Disable TLS 1.1 & 1.2: Security Boost

G5 Cyber Security

1 month ago

TL;DR

Disabling older versions of TLS (Transport Layer Security) like 1.1 and 1.2 improves your website’s security by removing support for protocols with known vulnerabilities. This forces visitors to use more secure options, protecting them and your data.

Why Disable TLS 1.1 & 1.2?

TLS is the technology that encrypts communication between a user’s browser and your web server (HTTPS). Older versions have weaknesses attackers can exploit:

TLS 1.1: Officially deprecated for years, it has known vulnerabilities making it easier to intercept data.
TLS 1.2: While better than TLS 1.1, it’s also nearing end-of-life and has some weaknesses compared to newer versions.

By disabling these older protocols, you:

Reduce the attack surface of your website.
Comply with modern security standards (like PCI DSS).
Improve trust and confidence for your users.

How to Disable TLS 1.1 & 1.2

The process varies depending on your web server.

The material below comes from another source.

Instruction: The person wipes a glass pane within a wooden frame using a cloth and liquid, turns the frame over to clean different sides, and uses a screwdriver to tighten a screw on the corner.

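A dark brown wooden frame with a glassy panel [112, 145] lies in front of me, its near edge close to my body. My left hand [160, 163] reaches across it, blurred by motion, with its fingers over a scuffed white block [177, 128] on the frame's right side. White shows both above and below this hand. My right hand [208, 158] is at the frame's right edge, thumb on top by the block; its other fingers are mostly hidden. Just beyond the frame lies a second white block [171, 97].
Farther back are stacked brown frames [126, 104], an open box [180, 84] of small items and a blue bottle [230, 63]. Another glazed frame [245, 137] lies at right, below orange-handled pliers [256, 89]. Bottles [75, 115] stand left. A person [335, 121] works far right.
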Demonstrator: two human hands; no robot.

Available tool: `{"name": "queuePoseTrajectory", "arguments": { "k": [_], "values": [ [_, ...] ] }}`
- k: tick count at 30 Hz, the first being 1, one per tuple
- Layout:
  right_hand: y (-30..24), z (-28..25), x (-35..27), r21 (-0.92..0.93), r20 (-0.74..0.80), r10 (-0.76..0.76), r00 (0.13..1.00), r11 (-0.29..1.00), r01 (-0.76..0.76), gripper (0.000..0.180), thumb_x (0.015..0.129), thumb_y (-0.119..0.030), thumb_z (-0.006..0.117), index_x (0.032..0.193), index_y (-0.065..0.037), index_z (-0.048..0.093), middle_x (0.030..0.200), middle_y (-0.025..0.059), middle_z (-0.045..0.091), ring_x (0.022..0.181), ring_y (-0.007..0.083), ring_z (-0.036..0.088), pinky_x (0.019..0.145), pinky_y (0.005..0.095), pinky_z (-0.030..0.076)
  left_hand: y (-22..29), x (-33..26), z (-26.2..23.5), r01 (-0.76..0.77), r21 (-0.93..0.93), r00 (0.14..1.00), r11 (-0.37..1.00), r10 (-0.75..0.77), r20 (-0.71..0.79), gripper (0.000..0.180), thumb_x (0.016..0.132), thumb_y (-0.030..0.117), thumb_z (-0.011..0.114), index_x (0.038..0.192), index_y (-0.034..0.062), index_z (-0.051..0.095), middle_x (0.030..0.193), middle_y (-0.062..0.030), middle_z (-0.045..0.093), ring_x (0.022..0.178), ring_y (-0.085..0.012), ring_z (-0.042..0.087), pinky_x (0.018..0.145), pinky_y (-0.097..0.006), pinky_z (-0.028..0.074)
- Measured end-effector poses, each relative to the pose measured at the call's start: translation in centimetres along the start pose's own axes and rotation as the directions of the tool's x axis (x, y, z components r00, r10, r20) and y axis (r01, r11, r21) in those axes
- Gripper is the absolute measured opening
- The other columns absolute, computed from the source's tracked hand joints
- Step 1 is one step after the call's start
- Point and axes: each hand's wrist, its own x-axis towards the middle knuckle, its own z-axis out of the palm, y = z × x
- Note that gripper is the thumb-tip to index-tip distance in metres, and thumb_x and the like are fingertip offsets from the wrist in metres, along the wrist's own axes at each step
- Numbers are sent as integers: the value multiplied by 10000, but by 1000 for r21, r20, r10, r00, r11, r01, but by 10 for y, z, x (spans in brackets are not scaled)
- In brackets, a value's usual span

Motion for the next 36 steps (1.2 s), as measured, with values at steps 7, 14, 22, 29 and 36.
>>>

Here’s how to do it on common servers:

1. Apache

Edit the SSL Configuration File: Open your Apache SSL configuration file (usually located in /etc/apache2/mods-enabled/ssl.conf or similar).
Find and Modify TLS Protocols: Locate the section defining TLS protocols. It might look like this:
```
SSLProtocol all -SSLv3 +TLSv1 +TLSv1.1 +TLSv1.2 +TLSv1.3
```
Remove TLS 1.1 and 1.2: Change the line to only include TLS 1.3 (and optionally, TLS 1.0 if you absolutely need it for very old clients):
```
SSLProtocol all -SSLv3 +TLSv1.3
```
Restart Apache: Apply the changes by restarting your Apache server:
```
sudo systemctl restart apache2
```

2. Nginx

Edit the Server Block Configuration File: Open your Nginx server block configuration file (usually located in /etc/nginx/sites-available/your_site.conf).
Find and Modify SSL Protocols: Locate the section defining SSL protocols. It might look like this:
```
ssl_protocols TLSv1 TLSv1.1 TLSv1.2 TLSv1.3;
```
Remove TLS 1.1 and 1.2: Change the line to only include TLS 1.3:
```
ssl_protocols TLSv1.3;
```
Restart Nginx: Apply the changes by restarting your Nginx server:
```
sudo systemctl restart nginx
```

3. Microsoft IIS

Open Server Manager: Launch Server Manager on your Windows server.
Navigate to TLS/SSL Settings: Go to Internet Options > Content tab > SSL settings.
Uncheck TLS 1.1 and TLS 1.2: Deselect the checkboxes for “TLS 1.1” and “TLS 1.2”.
Apply Changes & Restart IIS: Click Apply, then restart your IIS server using Server Manager or PowerShell:
```
iisreset
```

Testing the Configuration

After making changes, verify that TLS 1.1 and 1.2 are disabled:

Use an Online SSL Checker: Tools like SSL Labs can scan your website and report the supported TLS versions.
OpenSSL Command (Advanced): You can use OpenSSL to connect to your server and check the negotiated protocol:
```
openssl s_client -connect yourdomain.com:443 -tls1_2
```
If TLS 1.2 is disabled, you should see an error message.